Department of Energy Engineering, Hanyang University , Seoul 133-791, South Korea.
Nano Lett. 2014 Aug 13;14(8):4873-80. doi: 10.1021/nl5022859. Epub 2014 Jun 30.
Cathode materials with high energy density for lithium-ion batteries are highly desired in emerging applications in automobiles and stationary energy storage for the grid. Lithium transition metal oxide with concentration gradient of metal elements inside single particles was investigated as a promising high-energy-density cathode material. Electrochemical characterization demonstrated that a full cell with this cathode can be continuously operated for 2500 cycles with a capacity retention of 83.3%. Electron microscopy and high-resolution X-ray diffraction were employed to investigate the structural change of the cathode material after this extensive electrochemical testing. It was found that microstrain developed during the continuous charge/discharge cycling, resulting in cracking of nanoplates.
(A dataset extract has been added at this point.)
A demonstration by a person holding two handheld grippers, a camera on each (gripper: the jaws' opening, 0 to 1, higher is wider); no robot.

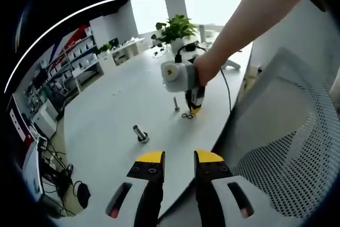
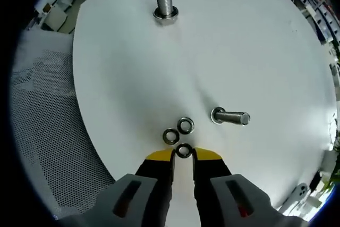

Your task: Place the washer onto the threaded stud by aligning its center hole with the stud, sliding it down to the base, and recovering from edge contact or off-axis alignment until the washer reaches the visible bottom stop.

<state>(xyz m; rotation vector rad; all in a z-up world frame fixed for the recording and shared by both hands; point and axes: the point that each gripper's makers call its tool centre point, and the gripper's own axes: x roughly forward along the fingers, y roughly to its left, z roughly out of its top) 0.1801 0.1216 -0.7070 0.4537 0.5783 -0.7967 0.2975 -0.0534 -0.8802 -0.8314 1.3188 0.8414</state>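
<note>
Three small metal washers lie together on the white table (image 2: 255, 51). One washer (image 2: 184, 151) sits between the yellow tips of my right gripper (image 2: 184, 155), whose jaws have closed against its sides at table level. The second washer (image 2: 170, 136) and third washer (image 2: 185, 126) lie just beyond it. A threaded stud (image 2: 230, 117) stands to the right of them, and another stud (image 2: 166, 1) stands farther off. In the left gripper view, a hand holds the right gripper (image 1: 190, 111) down at the washers (image 1: 187, 115), beside a stud (image 1: 176, 103). My left gripper (image 1: 179, 158) hovers open, holding nothing.
A second stud (image 1: 141, 134) stands nearer my left gripper. A white mesh chair (image 1: 287, 131) sits against the table's right edge, and the chair mesh (image 2: 48, 110) lies left of the table in the right gripper view. A potted plant (image 1: 175, 27) and shelves (image 1: 69, 57) stand far back.
</note>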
This finding suggests that the performance of the cathode material can be further improved by optimizing the concentration gradient to minimize the microstrain and to reduce the lattice mismatch during cycling.
锂离子电池用高能量密度阴极材料在汽车和电网固定储能等新兴应用领域受到高度关注。本研究旨在探索具有金属元素浓度梯度的单颗粒锂过渡金属氧化物作为一种有前途的高能量密度阴极材料。电化学测试表明,采用该阴极的全电池可在 2500 次循环中持续运行,容量保持率为 83.3%。电子显微镜和高分辨率 X 射线衍射用于研究在这种广泛的电化学测试后阴极材料的结构变化。结果发现,在连续的充放电循环过程中产生了微应变,导致纳米板出现裂纹。这一发现表明,通过优化浓度梯度来最小化微应变并减少循环过程中的晶格失配,可以进一步提高阴极材料的性能。